Goal of the exercise
Return each line of the data below exactly, omitting any pictures.

Collected data
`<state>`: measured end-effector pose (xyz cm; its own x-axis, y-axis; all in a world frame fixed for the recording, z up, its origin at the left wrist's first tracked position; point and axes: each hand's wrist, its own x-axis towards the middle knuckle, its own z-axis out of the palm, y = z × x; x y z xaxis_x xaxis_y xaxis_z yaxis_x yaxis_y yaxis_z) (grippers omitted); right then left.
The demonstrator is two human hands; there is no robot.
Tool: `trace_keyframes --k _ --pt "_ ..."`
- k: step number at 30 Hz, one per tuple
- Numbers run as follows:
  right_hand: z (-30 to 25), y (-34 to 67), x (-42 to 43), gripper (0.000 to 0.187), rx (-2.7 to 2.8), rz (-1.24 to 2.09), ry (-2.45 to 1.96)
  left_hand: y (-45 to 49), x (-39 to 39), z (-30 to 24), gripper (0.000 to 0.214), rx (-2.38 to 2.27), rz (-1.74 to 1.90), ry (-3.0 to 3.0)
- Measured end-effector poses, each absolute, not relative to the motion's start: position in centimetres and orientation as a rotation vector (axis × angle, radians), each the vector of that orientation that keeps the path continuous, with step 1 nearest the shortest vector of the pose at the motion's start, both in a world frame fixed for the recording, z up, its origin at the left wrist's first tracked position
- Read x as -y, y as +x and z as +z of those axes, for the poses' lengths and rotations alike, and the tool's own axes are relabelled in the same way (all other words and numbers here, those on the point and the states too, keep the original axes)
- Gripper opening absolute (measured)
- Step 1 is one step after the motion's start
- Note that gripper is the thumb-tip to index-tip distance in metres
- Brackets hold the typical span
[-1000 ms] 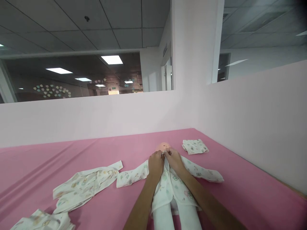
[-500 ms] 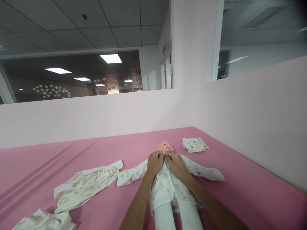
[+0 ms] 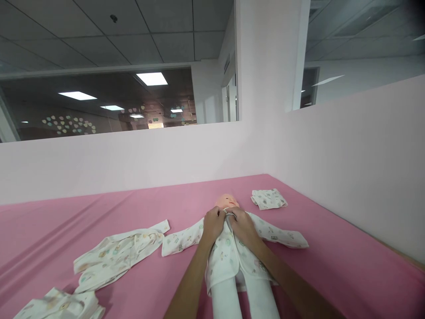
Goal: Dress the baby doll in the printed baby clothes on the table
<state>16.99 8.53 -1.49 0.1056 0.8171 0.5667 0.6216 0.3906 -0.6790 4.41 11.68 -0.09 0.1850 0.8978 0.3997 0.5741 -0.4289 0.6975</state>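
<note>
A baby doll [image 3: 227,201] lies on its back, head away from me, in a white patterned baby jacket [image 3: 223,259] and white leggings [image 3: 226,299]. The jacket's sleeves stretch out to both sides. At the neckline, my left hand [image 3: 213,223] is closed on the left edge of the jacket's collar. Opposite it, my right hand [image 3: 242,225] pinches the other side of the collar, close to the left hand. Below the hands the two front panels hang apart at the hem. My fingers hide the fastening at the neck, and the doll's chin is partly covered.
A pink sheet [image 3: 139,294] covers the surface. To the left lie a spread patterned baby top [image 3: 116,254] and a crumpled patterned garment [image 3: 63,305]. A folded patterned cloth [image 3: 268,199] is at the back right. White walls [image 3: 358,168] with windows border the far and right sides.
Both hands stay at the collar, with the right fingers shifting slightly and the collar edge between them changing shape. The whole view has shifted a little; the garments lie as before.
</note>
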Motion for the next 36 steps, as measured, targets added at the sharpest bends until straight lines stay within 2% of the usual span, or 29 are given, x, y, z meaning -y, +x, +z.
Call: trace_keyframes --k 10,13,16,19,23,27,36 --pt "-1.9 17.5 -9.3 0.034 1.66 0.268 -1.283 4.0 -11.6 0.6 0.026 -1.225 1.1 1.948" --pt "-1.8 17.4 -8.7 0.034 1.608 0.186 -1.393 3.8 -10.6 1.0 0.02 -1.221 1.086 1.934" --pt "-1.7 17.2 -7.8 0.029 1.554 0.061 -1.549 3.7 -8.8 1.4 0.019 -1.364 1.04 2.042" --pt "-1.6 17.3 -7.1 0.021 1.572 0.017 -1.608 4.0 -6.8 1.8 0.028 -1.58 1.001 2.233" --pt "-1.5 17.6 -6.9 0.019 1.52 0.108 -1.517 4.6 -5.4 2.1 0.027 -1.77 0.852 2.398" --pt "-1.5 17.6 -7.1 0.018 1.463 0.218 -1.376 4.7 -5.4 2.3 0.025 -1.899 0.76 2.306" --pt "-1.4 17.5 -7.0 0.022 1.411 0.488 -1.19 4.6 -6.0 2.2 0.018 -1.838 0.744 2.342"
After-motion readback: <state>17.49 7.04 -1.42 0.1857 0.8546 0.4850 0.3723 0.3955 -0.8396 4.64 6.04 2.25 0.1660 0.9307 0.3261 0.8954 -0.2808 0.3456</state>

Task response
`<state>`: measured end-effector pose (xyz cm; its own x-axis, y-axis; all in a world frame fixed for the recording, z up, its origin at the left wrist's first tracked position; point and axes: each hand's wrist, its own x-axis towards the middle knuckle, its own z-axis out of the palm, y = z × x; x y z xaxis_x xaxis_y xaxis_z yaxis_x yaxis_y yaxis_z) (grippers omitted); right then left.
The demonstrator is two human hands; there is no robot.
Tool: `trace_keyframes --k _ --pt "_ ..."`
- k: step number at 30 Hz, one per tuple
- Numbers run as follows:
  right_hand: z (-30 to 25), y (-34 to 67), x (-42 to 43), gripper (0.000 to 0.187), rx (-2.7 to 2.8), rz (-1.24 to 2.09), ry (-2.45 to 1.96)
  left_hand: y (-45 to 49), x (-39 to 39), z (-30 to 24), gripper (0.000 to 0.214), rx (-2.38 to 2.27), rz (-1.74 to 1.90), ry (-3.0 to 3.0)
- Measured end-effector poses, each absolute, not relative to the motion's start: position in centimetres and orientation as a rotation vector (axis × angle, radians), each the vector of that orientation that keeps the path continuous, with step 1 nearest the shortest vector of the pose at the motion's start, both in a world frame fixed for the recording, z up, its origin at the left wrist's first tracked position
- Read x as -y, y as +x and z as +z of those axes, for the poses' lengths and rotations alike, and the tool's own axes are relabelled in the same way (all other words and numbers here, those on the point and the states too, keep the original axes)
- Gripper opening absolute (measured)
- Step 1 is one step after the motion's start
- Note that gripper is the thumb-tip to index-tip distance in metres
- Brackets hold the typical span
[-1000 ms] 
[-500 ms] 
[+0 ms] 
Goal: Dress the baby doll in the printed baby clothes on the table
<state>16.99 8.53 -1.49 0.1056 0.8171 0.5667 0.6216 0.3906 -0.6790 4.41 11.68 -0.09 0.1850 0.8978 0.3997 0.5741 -0.4289 0.6975</state>
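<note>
A baby doll [image 3: 227,201] lies on its back, head away from me, in a white patterned baby jacket [image 3: 223,259] and white leggings [image 3: 226,299]. The jacket's sleeves stretch out to both sides. At the neckline, my left hand [image 3: 213,223] is closed on the left edge of the jacket's collar. Opposite it, my right hand [image 3: 242,225] pinches the other side of the collar, close to the left hand. Below the hands the two front panels hang apart at the hem. My fingers hide the fastening at the neck, and the doll's chin is partly covered.
A pink sheet [image 3: 139,294] covers the surface. To the left lie a spread patterned baby top [image 3: 116,254] and a crumpled patterned garment [image 3: 63,305]. A folded patterned cloth [image 3: 268,199] is at the back right. White walls [image 3: 358,168] with windows border the far and right sides.
Both hands stay at the collar, with the right fingers shifting slightly and the collar edge between them changing shape. The whole view has shifted a little; the garments lie as before.
</note>
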Motion for the next 36 steps, as measured, targets added at the sharpest bends until straight lines stay within 2% of the usual span, or 29 are given, x, y, z meaning -y, +x, +z.
Call: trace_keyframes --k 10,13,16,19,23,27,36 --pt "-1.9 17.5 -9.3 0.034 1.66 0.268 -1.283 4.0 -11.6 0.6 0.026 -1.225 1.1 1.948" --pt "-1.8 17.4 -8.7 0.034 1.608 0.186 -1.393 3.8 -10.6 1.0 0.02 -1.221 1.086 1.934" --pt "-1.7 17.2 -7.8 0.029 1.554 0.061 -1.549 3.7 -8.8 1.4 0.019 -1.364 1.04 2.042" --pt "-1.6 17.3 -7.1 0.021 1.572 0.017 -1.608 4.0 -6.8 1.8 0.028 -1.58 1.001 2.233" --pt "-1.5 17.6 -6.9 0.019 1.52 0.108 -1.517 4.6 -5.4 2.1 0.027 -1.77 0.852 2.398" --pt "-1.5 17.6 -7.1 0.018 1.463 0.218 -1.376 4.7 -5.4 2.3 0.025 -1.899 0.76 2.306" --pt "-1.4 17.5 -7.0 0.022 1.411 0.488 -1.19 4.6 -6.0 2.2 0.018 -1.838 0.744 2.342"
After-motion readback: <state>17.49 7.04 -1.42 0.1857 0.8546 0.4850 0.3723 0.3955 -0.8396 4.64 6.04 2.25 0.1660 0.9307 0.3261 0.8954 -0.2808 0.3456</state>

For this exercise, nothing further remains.